* What to produce
Write out the entire listing below exactly, with the pictures left out.

* Source material
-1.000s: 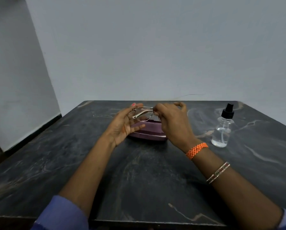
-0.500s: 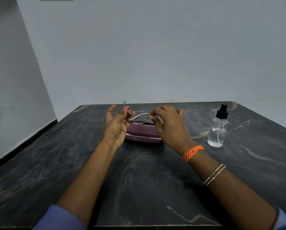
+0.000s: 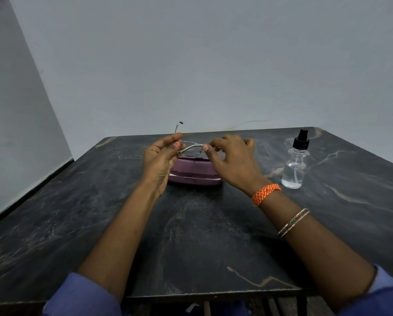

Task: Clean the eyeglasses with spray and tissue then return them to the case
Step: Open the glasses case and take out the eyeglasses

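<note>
Two hands, left hand and right hand, pinch the eyeglasses just above the purple case, spray bottle untouched nearby, no tissue visible, cleaning seemingly all ahead

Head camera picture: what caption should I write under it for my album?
Two hands, left and right, hold eyeglasses above a purple case, spray bottle nearby.

Both hands hold eyeglasses above purple case.
</note>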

* Response to this task
-1.000s: 
-0.500s: 
+0.000s: 

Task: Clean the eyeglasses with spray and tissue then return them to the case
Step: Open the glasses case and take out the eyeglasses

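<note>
Two hands, left hand and right hand, pinch the eyeglasses just above the purple case, spray bottle untouched nearby, no tissue visible, cleaning seemingly all ahead

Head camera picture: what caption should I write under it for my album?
Two hands, left and right, hold eyeglasses above a purple case, spray bottle nearby.

Both hands hold eyeglasses above purple case.
</note>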

Work on this exercise is now complete.